Домашние средства лечения были как своеобразными, например, профилактическое использование экскрементов (животных или людей), так и сочувственными, например, положить в постель жабу для борьбы с оспой. От ленточных червей детей избавляла доза порошка таении (или, как вариант, можно было положить на живот жертвы нитку, сплетенную девственницей). В Юре от простуды помогала таловая свеча, сваренная и растопленная в кварте красного вина. Ушная сера помогала от колик, а смешанная с ореховым маслом - от обморожений. В Пуату очищение или купание в период с 24 июля по 26 августа грозило смельчакам заражением каникулами, которые могли перерасти в желтуху, лечившуюся поеданием кореньев, смоченных мочой, или, как предлагали некоторые, приемом пяти таблеток из фекалий козы в белом вине дважды в день в течение восьми дней. Особенно много было средств от лихорадки. В 1890-х гг. доктор Франкус зафиксировал случай, когда крестьянин, страдавший пневмонией, выпил под видом настойки свиную мочу и умер. На протяжении всего столетия, со времен Наполеона и до Жюля Греви, вакцинации приходилось прибегать к ухищрениям, чтобы вакцинировать детей без согласия родителей: "антипрививочное средство", "дьявольское изобретение", "вредоносное средство", "угроза самой жизни". Подобные предрассудки подтверждались, когда дети умирали, несмотря на то, что медсестра или мать спешили обмыть руку ребенка мочой после вакцинации".

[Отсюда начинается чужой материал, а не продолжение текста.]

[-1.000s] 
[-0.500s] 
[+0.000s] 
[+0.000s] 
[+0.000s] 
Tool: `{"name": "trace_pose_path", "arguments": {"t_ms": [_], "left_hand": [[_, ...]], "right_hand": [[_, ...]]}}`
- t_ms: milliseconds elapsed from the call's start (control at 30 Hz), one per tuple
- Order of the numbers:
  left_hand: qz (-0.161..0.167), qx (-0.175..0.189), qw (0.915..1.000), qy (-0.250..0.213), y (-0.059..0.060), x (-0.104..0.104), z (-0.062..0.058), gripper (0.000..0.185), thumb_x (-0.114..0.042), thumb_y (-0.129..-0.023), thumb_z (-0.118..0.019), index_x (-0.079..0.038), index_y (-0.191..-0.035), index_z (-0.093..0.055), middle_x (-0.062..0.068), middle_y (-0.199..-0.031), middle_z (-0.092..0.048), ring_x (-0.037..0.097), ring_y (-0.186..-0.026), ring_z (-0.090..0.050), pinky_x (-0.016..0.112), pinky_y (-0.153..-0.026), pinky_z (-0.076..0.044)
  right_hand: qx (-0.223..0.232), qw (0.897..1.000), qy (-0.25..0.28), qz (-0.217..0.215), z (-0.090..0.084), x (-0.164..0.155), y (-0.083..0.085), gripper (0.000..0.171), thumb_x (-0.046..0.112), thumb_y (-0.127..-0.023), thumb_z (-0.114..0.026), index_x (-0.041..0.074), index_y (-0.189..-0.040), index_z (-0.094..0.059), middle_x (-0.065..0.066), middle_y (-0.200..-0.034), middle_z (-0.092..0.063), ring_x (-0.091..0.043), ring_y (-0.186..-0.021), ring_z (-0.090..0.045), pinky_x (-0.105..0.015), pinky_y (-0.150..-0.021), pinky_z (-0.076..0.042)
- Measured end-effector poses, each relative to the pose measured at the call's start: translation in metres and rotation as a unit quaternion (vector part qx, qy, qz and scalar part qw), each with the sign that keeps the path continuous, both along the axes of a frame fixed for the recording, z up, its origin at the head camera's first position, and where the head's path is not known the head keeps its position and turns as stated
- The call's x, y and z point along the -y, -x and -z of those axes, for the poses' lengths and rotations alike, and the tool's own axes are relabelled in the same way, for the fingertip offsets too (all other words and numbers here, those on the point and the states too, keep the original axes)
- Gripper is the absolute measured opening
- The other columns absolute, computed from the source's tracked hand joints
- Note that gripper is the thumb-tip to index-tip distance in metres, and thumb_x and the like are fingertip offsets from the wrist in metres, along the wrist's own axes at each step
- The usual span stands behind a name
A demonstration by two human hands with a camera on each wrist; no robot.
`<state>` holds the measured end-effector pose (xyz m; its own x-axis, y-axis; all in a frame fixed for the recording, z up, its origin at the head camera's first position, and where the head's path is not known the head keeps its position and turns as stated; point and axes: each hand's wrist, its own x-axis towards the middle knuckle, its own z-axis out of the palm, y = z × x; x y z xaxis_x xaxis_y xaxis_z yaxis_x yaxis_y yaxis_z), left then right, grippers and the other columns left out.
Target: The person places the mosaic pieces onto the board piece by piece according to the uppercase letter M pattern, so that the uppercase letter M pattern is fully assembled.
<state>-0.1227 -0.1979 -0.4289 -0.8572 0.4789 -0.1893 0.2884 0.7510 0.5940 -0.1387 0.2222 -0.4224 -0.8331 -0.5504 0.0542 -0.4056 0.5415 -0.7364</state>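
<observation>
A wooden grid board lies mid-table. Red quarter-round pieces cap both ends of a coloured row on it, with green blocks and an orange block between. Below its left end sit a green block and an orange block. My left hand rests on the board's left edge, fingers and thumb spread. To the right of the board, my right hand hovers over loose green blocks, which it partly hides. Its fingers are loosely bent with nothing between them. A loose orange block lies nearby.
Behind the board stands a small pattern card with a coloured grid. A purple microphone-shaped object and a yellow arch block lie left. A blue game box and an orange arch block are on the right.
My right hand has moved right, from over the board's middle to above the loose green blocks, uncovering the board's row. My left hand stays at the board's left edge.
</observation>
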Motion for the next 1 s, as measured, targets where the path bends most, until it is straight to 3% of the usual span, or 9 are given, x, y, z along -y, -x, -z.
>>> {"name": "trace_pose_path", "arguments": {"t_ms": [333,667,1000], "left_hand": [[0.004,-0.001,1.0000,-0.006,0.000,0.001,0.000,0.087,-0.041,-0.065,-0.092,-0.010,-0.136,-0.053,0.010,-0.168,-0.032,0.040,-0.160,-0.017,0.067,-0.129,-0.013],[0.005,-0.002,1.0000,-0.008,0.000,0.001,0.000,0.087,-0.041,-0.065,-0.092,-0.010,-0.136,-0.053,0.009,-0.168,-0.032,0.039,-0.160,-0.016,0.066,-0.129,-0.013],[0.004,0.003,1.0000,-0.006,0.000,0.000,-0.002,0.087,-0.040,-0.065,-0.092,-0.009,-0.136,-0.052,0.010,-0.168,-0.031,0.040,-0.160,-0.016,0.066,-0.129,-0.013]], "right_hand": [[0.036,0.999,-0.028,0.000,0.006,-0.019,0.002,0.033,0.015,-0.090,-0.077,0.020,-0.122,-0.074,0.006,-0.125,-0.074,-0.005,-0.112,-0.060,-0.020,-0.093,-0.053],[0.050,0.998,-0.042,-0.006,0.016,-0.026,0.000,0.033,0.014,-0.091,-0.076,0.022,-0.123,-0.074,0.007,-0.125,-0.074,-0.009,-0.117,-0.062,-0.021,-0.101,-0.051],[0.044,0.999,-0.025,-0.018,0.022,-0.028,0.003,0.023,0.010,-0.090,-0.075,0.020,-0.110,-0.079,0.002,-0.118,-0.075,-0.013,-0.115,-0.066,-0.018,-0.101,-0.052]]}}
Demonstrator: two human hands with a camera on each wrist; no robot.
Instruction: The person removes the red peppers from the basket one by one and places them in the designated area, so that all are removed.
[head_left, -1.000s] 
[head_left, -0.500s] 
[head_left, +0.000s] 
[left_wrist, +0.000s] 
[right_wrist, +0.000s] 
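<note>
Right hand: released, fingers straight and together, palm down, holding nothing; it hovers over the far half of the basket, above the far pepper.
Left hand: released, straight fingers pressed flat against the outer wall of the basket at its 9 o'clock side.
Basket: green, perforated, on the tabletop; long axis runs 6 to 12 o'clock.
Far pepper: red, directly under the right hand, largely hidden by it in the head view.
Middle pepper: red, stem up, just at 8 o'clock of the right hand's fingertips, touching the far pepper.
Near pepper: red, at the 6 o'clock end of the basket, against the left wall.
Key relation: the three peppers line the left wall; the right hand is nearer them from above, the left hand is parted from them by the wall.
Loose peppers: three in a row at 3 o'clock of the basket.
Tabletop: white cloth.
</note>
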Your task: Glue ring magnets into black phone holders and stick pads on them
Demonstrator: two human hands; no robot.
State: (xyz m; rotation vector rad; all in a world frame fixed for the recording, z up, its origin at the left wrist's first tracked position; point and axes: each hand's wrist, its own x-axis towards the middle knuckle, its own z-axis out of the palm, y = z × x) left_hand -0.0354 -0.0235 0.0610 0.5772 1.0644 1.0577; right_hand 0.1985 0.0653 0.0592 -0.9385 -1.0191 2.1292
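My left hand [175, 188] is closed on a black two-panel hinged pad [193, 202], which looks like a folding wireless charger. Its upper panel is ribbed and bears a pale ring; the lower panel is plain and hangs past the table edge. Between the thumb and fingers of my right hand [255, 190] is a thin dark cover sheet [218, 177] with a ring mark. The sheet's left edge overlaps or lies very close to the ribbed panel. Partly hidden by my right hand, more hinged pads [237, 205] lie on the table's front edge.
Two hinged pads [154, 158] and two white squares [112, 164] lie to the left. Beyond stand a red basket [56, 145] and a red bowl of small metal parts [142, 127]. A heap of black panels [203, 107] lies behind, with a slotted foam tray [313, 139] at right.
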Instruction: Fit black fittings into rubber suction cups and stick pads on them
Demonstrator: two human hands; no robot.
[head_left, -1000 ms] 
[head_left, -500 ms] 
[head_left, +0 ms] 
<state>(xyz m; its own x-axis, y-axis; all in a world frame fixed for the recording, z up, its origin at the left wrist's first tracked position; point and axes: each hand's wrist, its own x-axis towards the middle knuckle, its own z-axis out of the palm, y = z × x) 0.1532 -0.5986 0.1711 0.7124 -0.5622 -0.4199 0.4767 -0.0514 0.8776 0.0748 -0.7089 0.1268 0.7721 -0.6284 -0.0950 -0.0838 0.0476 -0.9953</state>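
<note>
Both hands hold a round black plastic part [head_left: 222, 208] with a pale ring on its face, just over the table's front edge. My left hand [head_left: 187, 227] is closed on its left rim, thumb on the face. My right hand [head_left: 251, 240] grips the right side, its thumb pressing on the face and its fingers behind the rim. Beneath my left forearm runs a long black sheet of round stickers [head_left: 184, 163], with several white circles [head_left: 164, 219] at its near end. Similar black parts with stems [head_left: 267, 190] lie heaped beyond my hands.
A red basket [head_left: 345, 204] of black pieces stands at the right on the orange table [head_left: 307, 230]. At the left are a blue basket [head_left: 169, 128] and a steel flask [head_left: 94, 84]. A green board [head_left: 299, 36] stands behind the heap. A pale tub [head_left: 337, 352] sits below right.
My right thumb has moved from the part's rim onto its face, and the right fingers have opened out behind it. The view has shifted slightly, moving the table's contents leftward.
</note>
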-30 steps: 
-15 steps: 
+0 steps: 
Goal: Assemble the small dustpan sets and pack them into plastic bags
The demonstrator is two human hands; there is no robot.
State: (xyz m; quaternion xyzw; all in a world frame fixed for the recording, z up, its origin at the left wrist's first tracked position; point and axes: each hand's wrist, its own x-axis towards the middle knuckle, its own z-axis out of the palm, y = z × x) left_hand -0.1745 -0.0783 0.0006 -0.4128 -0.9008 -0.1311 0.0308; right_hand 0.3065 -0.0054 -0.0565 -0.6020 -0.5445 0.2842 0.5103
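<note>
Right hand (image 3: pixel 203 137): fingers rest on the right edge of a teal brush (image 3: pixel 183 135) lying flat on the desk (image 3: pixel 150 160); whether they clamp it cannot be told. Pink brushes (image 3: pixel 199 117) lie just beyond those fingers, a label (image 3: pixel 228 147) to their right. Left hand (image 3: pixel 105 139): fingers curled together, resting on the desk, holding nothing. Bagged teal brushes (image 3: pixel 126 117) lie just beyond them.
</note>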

В одном из самых ранних докладов по вопросу о вакцинации приводится известный аргумент о том, что болезни по воле Божьей попадают на землю и что предотвратить их - значит оскорбить Бога "* У тревожных людей подобные представления призваны усилить тревогу. Насколько этот конкретный аргумент подействовал на слушателей-крестьян, можно только догадываться, но он, несомненно, отражает общее отношение. Образ жизни и менталитет, в котором природа и естественные причины имеют первостепенное значение, вполне могут подсказать, что попытка исцеления - особенно с помощью нетрадиционных, то есть противоестественных, методов медицины и науки - это гордыня, вызов естественному порядку вещей, риск вызвать гнев природы. Я склонен задаться вопросом, не может ли подобная причина быть одной из причин пресловутого нежелания крестьянина вызывать врача только в крайнем случае. Неужели плата за услуги деревенского лекаря была намного разумнее?

Словарь переводит rebouteux как "костоправ" - человек, который лечит или занимается лечением переломов и вывихов. Но rebouteux было также общим термином для целого ряда целителей, шарманщиков, повитух, старух и деревенских бабок, колдунов и заклинателей, тушеров и тушеусов, пансеров и пансеров, врачей с большой буквы и шарлатанов с маленькой буквы, которые успешно конкурировали с врачами и на протяжении большей части века были далеко впереди. Бродячие барышники, самозванцы и шарлатаны, вытесненные из городов, выживали в сельской местности, тем более что в сельских районах было мало профессионалов.